◆ Your assignment
The job is to find each line in the entries holding the string "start" and copy that line.

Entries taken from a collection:

*** Block opens ***

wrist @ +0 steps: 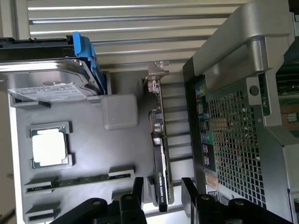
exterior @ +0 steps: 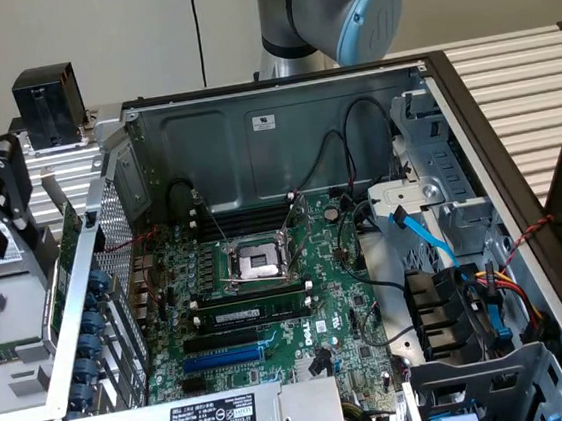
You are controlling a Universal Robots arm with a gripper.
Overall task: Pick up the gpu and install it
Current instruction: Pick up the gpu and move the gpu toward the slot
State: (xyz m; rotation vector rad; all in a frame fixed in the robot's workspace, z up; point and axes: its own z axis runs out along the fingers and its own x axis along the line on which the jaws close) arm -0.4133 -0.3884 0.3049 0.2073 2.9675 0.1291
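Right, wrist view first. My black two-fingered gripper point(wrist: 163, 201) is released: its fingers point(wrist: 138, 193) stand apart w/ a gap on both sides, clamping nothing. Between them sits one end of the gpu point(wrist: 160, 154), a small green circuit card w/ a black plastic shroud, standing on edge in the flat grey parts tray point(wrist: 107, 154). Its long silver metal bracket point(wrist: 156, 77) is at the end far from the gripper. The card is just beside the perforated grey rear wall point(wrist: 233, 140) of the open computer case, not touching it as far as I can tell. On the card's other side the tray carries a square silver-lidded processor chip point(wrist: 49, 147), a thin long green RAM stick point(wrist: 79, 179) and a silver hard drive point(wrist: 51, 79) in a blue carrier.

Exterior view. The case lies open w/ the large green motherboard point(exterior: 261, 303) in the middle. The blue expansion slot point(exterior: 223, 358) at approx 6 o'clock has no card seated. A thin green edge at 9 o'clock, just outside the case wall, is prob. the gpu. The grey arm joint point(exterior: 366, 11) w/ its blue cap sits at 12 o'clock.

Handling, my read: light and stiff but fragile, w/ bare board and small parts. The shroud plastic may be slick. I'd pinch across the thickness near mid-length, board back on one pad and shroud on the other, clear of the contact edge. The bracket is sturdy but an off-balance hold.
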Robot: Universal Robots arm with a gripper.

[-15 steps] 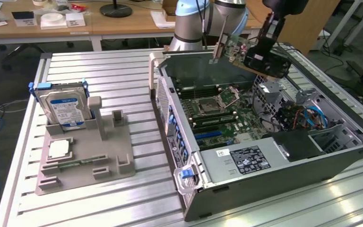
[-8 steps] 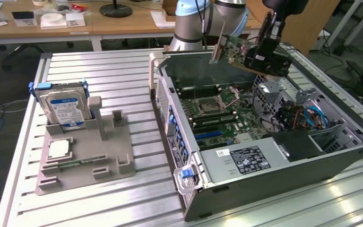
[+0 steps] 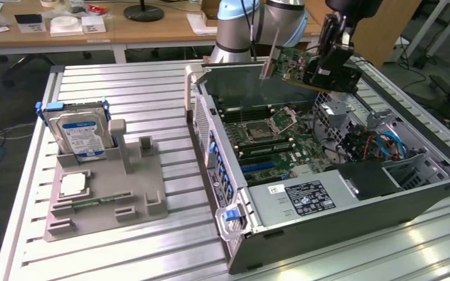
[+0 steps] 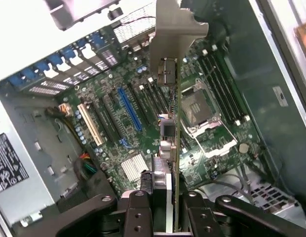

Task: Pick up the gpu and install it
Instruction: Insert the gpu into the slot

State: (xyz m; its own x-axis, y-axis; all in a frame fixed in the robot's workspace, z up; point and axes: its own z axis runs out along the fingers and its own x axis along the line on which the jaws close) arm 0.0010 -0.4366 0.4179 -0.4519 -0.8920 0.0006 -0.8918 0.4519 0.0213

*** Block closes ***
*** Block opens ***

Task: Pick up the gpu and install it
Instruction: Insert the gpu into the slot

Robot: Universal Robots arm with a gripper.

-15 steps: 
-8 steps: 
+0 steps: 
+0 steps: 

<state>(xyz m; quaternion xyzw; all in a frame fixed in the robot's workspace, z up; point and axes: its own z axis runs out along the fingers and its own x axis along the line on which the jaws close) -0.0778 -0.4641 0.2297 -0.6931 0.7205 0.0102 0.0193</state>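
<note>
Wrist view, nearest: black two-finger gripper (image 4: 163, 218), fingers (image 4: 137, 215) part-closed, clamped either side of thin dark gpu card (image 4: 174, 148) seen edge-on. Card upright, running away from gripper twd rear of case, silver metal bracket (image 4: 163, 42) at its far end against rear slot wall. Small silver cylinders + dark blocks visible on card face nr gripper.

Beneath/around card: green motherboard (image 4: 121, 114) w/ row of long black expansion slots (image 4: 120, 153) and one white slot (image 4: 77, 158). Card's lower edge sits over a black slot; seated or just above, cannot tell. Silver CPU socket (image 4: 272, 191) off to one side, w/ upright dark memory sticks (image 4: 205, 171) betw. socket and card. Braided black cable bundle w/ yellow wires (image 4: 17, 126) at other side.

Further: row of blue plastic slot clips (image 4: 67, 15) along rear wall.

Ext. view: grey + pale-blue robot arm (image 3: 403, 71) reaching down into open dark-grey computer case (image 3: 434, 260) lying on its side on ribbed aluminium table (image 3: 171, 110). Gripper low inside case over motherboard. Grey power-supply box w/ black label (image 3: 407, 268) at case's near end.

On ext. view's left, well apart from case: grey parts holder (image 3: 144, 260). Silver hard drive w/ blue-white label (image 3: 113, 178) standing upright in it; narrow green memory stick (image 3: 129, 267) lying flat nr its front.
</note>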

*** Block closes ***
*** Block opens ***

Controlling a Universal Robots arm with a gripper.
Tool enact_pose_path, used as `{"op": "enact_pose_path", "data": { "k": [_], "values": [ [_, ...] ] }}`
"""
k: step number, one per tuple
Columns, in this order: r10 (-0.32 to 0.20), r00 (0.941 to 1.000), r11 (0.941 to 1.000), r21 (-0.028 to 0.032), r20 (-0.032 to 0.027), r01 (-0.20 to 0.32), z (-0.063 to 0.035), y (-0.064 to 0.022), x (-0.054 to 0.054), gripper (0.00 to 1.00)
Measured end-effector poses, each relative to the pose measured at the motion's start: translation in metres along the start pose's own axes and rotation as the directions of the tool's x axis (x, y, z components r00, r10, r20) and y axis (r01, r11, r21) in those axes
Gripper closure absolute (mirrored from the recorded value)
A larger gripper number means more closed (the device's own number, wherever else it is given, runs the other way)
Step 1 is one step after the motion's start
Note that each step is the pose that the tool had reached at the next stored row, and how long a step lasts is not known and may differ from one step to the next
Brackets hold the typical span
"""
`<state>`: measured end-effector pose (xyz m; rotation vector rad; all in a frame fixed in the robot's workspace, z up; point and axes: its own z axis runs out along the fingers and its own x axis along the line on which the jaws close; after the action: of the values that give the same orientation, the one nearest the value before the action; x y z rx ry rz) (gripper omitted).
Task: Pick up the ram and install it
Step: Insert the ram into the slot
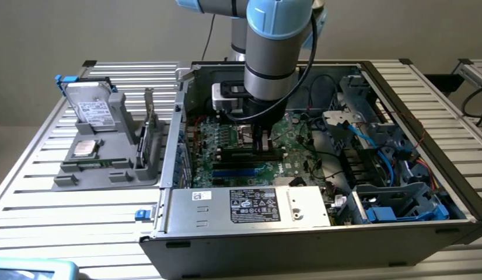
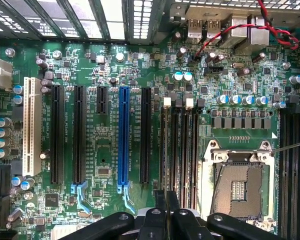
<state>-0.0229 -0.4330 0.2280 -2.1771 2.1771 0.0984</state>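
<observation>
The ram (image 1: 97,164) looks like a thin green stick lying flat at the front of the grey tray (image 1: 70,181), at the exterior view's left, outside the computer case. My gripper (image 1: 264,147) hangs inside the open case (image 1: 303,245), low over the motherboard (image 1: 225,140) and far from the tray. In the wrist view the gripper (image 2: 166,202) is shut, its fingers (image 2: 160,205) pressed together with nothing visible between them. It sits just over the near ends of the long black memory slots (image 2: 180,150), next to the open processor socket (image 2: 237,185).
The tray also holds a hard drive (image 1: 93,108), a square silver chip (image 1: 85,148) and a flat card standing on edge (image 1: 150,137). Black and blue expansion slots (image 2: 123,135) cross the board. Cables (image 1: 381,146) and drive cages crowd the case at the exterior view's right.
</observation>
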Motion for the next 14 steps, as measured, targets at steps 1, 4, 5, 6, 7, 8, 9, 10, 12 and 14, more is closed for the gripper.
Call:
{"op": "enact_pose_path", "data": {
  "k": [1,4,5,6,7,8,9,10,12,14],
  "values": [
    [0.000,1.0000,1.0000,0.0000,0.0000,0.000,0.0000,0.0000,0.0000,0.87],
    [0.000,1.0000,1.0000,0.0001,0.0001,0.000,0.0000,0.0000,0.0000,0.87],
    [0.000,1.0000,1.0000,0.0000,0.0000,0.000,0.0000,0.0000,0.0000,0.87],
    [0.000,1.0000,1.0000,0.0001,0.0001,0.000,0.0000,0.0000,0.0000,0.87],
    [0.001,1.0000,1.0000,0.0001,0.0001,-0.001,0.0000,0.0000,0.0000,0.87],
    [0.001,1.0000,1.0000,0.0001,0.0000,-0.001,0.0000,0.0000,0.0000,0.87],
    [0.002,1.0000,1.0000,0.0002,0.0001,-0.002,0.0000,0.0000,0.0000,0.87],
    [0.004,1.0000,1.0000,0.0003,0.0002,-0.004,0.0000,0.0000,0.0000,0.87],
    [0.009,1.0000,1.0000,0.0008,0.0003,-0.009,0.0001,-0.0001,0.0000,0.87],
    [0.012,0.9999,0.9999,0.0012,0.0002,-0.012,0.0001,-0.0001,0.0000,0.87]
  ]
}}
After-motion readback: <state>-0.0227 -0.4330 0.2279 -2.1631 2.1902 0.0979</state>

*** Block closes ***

◆ Exercise result
Measured end-effector poses, each relative to the pose measured at the motion's start: translation in metres along the start pose's own axes and rotation as the directions of the tool's x axis (x, y, z components r00, r10, r20) and y axis (r01, r11, r21) in those axes
Step 1 is one step after the motion's start

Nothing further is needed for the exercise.